What Is a Room Book?

room book

To five-year-old Jack, Room is the world. It’s where he was born and raised, with his mother. They play, eat, read, and sleep there. They watch TV and call the cartoon characters that appear on it “friends,” but they know that the people on screen are not real. They have a garden of plants and a shed for supplies. And they have a wardrobe, from which Jack hides when Old Nick visits.

Emma Donoghue’s Man Booker-shortlisted novel Room tells the story of this mother and son living in extreme circumstances. Trapped by a kidnapper they call “Old Nick,” Ma and Jack live in a small shed-like room, and to five-year-old Jack, it’s all that exists. But when he turns five, Ma begins to “unlie” him: She reveals that there is another world beyond the walls of Room.

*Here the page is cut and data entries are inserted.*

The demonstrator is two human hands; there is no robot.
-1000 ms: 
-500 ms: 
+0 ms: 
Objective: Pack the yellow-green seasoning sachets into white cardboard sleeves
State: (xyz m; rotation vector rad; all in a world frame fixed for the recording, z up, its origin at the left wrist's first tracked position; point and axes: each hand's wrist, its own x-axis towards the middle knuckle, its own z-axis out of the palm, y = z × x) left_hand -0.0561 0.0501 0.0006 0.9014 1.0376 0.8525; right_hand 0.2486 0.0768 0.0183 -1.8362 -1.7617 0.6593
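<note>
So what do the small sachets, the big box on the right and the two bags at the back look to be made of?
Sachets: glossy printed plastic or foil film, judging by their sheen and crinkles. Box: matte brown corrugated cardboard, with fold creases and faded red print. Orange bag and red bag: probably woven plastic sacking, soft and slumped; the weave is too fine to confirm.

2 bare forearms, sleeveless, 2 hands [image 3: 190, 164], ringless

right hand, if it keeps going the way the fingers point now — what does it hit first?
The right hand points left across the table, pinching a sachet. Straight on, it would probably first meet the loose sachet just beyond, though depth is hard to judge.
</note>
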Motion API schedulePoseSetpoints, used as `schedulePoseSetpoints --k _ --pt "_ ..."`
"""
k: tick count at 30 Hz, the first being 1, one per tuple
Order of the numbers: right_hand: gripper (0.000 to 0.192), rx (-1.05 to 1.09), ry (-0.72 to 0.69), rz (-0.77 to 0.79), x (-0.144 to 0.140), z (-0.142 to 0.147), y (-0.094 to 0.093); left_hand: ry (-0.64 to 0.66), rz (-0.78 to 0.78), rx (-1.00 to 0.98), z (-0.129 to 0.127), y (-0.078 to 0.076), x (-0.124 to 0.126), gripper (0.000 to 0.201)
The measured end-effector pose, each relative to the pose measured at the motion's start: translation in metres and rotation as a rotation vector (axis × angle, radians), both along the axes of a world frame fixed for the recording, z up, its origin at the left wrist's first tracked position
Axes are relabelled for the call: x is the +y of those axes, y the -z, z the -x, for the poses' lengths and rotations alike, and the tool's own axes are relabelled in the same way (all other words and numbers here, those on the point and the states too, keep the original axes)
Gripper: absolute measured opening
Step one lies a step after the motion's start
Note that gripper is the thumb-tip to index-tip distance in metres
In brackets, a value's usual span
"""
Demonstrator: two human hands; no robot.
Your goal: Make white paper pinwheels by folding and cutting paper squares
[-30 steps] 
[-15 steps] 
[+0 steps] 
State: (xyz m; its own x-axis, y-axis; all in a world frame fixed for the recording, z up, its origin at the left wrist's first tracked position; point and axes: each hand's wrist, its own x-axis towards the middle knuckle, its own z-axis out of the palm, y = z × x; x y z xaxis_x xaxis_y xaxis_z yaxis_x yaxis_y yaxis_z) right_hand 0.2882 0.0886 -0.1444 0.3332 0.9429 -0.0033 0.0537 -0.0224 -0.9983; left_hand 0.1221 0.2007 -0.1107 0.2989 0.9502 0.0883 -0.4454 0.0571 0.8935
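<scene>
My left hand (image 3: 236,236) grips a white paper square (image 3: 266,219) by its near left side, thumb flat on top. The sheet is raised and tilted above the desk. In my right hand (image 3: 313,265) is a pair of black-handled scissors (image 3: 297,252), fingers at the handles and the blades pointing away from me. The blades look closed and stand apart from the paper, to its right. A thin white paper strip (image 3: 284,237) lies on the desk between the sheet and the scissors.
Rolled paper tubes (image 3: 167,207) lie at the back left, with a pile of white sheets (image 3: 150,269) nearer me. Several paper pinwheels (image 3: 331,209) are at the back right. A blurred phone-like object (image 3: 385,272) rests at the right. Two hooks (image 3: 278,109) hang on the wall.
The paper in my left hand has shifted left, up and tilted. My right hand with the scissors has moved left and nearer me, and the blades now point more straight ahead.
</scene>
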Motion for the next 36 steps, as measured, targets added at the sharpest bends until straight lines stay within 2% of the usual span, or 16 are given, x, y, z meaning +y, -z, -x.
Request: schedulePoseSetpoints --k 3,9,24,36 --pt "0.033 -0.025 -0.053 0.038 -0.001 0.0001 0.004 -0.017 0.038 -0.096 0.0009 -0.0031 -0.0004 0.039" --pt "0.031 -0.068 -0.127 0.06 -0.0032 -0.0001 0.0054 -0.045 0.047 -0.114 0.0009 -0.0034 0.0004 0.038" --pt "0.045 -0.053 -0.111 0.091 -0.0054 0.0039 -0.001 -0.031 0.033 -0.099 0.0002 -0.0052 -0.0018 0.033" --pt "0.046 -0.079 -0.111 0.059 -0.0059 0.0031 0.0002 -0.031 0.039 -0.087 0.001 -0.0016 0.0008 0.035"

A room book is a collection of data sheets for building objects that describes their spatial-geometric, functional (use-dependent) and technical-organizational characteristics in a standardized form. The VDI draft 6070 “Room book – General requirements and principles” classifies this collection of data into three categories:

In the context of structural planning, the room book is a standard work that describes the basic characteristics of a building, such as the number of rooms, their layout, the movable and immovable inventory, and technical equipment. Its compilation by the building services planner forms the basis for a coordinated catalog of objectives that is used for comparison at the time of acceptance and commissioning, with the aim of evaluating whether these are met or not.

The concept of a room book was developed by the German architect Peter Neufert as a means of providing standardization in the building industry. Today, it is regarded as a valuable tool for a range of applications, including for example, the documentation and evaluation of a building’s energy performance. It contains data about a building’s space and technical infrastructure in tabular form, and is particularly important in the areas of building control and energy efficiency.

A key feature of the room book is its use of a structured naming convention for objects within the space, such as Rug, Bed, Plant and Meltedy Spoon. This enables the user to identify objects quickly and accurately, and also to use them for data analysis.

A specialized version of the room book is the technical planning room book, which contains information about the movable and immovable inventory as well as the technical equipment on a granular level. For example, it includes a list of ventilation supply points and their allocation to rooms (cf. fig. 2). It is particularly important for the planning of a building’s ventilation system to record these data in advance, and it also serves as an initial point for the determination of demand values for a building, such as the total annual volume flow of outside air. This is based on the calculation of occupancy- and room area-dependent demand values. This allows the determination of a suitable capacity for an air conditioning system to be made as early as the first planning steps.